INPUT DATA:
--------------------------------

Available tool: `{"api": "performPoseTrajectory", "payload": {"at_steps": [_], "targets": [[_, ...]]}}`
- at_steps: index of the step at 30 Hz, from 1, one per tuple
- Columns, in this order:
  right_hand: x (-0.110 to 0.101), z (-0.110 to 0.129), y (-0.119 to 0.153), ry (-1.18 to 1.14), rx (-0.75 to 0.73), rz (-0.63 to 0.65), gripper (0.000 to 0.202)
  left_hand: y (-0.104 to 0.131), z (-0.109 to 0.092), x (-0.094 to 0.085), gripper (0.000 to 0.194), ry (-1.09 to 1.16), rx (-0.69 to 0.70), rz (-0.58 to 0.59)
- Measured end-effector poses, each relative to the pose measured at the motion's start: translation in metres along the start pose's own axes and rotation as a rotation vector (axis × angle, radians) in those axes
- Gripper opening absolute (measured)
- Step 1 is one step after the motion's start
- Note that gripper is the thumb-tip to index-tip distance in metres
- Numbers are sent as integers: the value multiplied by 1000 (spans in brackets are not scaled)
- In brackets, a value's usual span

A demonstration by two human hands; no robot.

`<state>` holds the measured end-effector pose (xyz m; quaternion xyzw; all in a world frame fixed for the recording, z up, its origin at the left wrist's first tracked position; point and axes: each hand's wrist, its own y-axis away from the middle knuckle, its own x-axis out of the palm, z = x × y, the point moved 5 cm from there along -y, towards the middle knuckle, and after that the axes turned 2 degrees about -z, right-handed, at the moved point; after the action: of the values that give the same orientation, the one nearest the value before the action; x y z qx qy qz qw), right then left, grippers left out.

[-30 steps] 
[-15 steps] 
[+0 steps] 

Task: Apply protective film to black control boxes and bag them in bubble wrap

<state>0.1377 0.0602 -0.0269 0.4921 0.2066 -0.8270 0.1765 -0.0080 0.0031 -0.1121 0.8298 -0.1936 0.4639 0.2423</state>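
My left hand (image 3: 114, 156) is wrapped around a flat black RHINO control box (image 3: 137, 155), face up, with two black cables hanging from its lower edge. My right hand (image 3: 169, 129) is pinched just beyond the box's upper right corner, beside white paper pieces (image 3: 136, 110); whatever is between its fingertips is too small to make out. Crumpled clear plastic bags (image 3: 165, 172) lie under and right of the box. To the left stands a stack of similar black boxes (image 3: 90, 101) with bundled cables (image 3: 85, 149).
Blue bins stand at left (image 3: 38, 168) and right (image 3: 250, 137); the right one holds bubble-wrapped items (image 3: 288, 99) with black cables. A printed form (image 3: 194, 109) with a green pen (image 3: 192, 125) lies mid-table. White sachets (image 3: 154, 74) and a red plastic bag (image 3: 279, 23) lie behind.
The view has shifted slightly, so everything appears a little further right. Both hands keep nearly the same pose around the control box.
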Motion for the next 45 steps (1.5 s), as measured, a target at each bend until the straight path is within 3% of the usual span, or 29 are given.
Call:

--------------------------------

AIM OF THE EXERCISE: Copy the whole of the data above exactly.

ANSWER BOX:
Available tool: `{"api": "performPoseTrajectory", "payload": {"at_steps": [_], "targets": [[_, ...]]}}`
- at_steps: index of the step at 30 Hz, from 1, one per tuple
- Columns, in this order:
  right_hand: x (-0.110 to 0.101), z (-0.110 to 0.129), y (-0.119 to 0.153), ry (-1.18 to 1.14), rx (-0.75 to 0.73), rz (-0.63 to 0.65), gripper (0.000 to 0.202)
  left_hand: y (-0.104 to 0.131), z (-0.109 to 0.092), x (-0.094 to 0.085), gripper (0.000 to 0.194), ry (-1.09 to 1.16), rx (-0.69 to 0.70), rz (-0.58 to 0.59)
- Measured end-effector poses, each relative to the pose measured at the motion's start: translation in metres along the start pose's own axes and rotation as a rotation vector (axis × angle, radians) in those axes
- Gripper opening absolute (measured)
- Step 1 is one step after the motion's start
- Note that gripper is the thumb-tip to index-tip distance in metres
- Numbers are sent as integers: the value multiplied by 1000 (spans in brackets are not scaled)
- In brackets, a value's usual span

A demonstration by two human hands; no robot.

`<state>` holds the measured end-effector pose (xyz m; quaternion xyzw; all in a world frame fixed for the recording, z up, its origin at the left wrist's first tracked position; point and axes: each hand's wrist, its own y-axis away from the middle knuckle, its own x-axis out of the palm, z = x × y, the point moved 5 cm from there along -y, towards the middle knuckle, and after that the axes turned 2 degrees about -z, right-handed, at the moved point; after the action: of the values that give the same orientation, the one nearest the value before the action; x y z qx qy qz qw), right then left, grippers left out.

[-30 steps] 
[-15 steps] 
[+0 steps] 

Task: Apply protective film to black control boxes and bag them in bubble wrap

<state>0.1377 0.0602 -0.0269 0.4921 0.2066 -0.8270 0.1765 -0.0080 0.0031 -0.1121 0.8298 -0.1936 0.4639 0.2423</state>
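My left hand (image 3: 114, 156) is wrapped around a flat black RHINO control box (image 3: 137, 155), face up, with two black cables hanging from its lower edge. My right hand (image 3: 169, 129) is pinched just beyond the box's upper right corner, beside white paper pieces (image 3: 136, 110); whatever is between its fingertips is too small to make out. Crumpled clear plastic bags (image 3: 165, 172) lie under and right of the box. To the left stands a stack of similar black boxes (image 3: 90, 101) with bundled cables (image 3: 85, 149).
Blue bins stand at left (image 3: 38, 168) and right (image 3: 250, 137); the right one holds bubble-wrapped items (image 3: 288, 99) with black cables. A printed form (image 3: 194, 109) with a green pen (image 3: 192, 125) lies mid-table. White sachets (image 3: 154, 74) and a red plastic bag (image 3: 279, 23) lie behind.
The view has shifted slightly, so everything appears a little further right. Both hands keep nearly the same pose around the control box.
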Motion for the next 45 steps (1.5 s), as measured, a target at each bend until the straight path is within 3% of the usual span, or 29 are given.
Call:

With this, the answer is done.